TASK BRIEF
Repeat every line from the line containing "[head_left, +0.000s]" to the end of the data, exactly. Leave the pictures out.

※ ※ ※

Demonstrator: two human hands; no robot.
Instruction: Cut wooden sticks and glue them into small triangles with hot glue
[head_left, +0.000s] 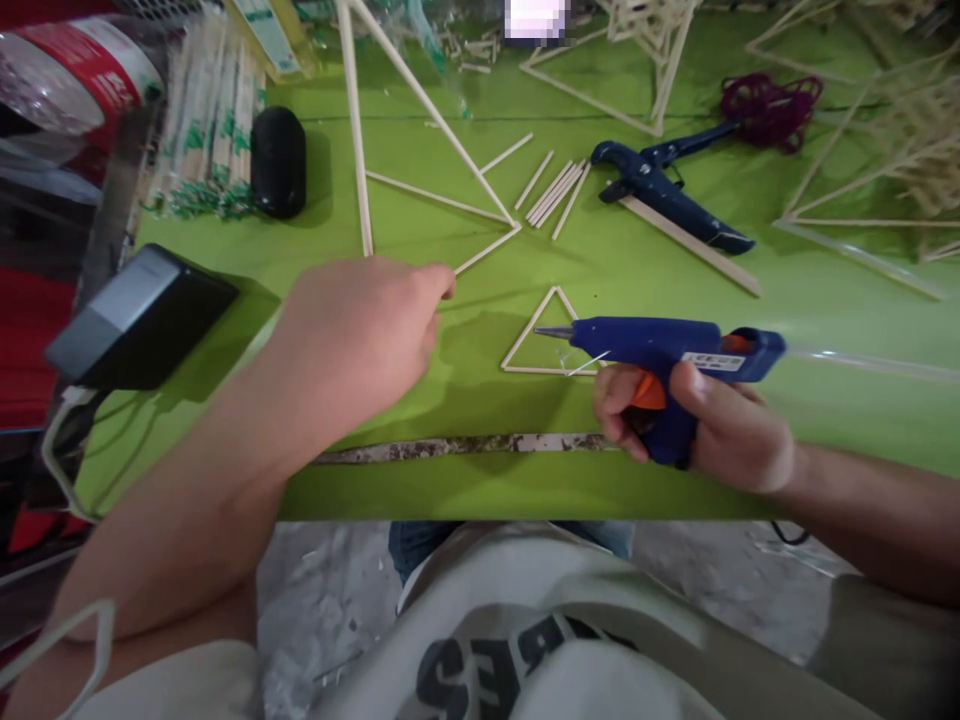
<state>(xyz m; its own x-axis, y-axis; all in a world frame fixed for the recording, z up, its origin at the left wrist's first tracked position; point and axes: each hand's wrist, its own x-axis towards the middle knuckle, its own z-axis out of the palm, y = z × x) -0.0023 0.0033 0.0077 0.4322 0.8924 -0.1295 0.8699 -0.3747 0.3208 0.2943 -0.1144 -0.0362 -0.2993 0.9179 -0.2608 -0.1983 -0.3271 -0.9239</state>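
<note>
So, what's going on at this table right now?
A person's right hand holds a blue glue gun, its nozzle pointing left, over a small stick triangle on the green table. The left hand, fingers curled, is at the nearer end of a larger stick frame; whether it grips a stick is hidden. Short loose sticks and a dark blue cutter lie beyond.
</note>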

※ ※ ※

RESPONSE BELOW
[head_left, +0.000s] 
<state>(xyz m; its own x-axis, y-axis; all in a world frame fixed for the recording, z up, its origin at the left wrist's first tracked position; point and axes: each hand's wrist, its own x-axis towards the middle knuckle, its own z-axis out of the palm, y = z × x) -0.0023 0.0033 0.0077 0.4322 0.8924 -0.1295 0.8699 -0.3747 0.3208 0.2943 -0.1144 -0.0362 -0.2993 0.9179 -0.2608 -0.1983 -0.3271 -0.9239</state>
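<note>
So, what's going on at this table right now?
A person's right hand holds a blue glue gun, its nozzle pointing left, over a small stick triangle on the green table. The left hand, fingers curled, is at the nearer end of a larger stick frame; whether it grips a stick is hidden. Short loose sticks and a dark blue cutter lie beyond.
</note>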

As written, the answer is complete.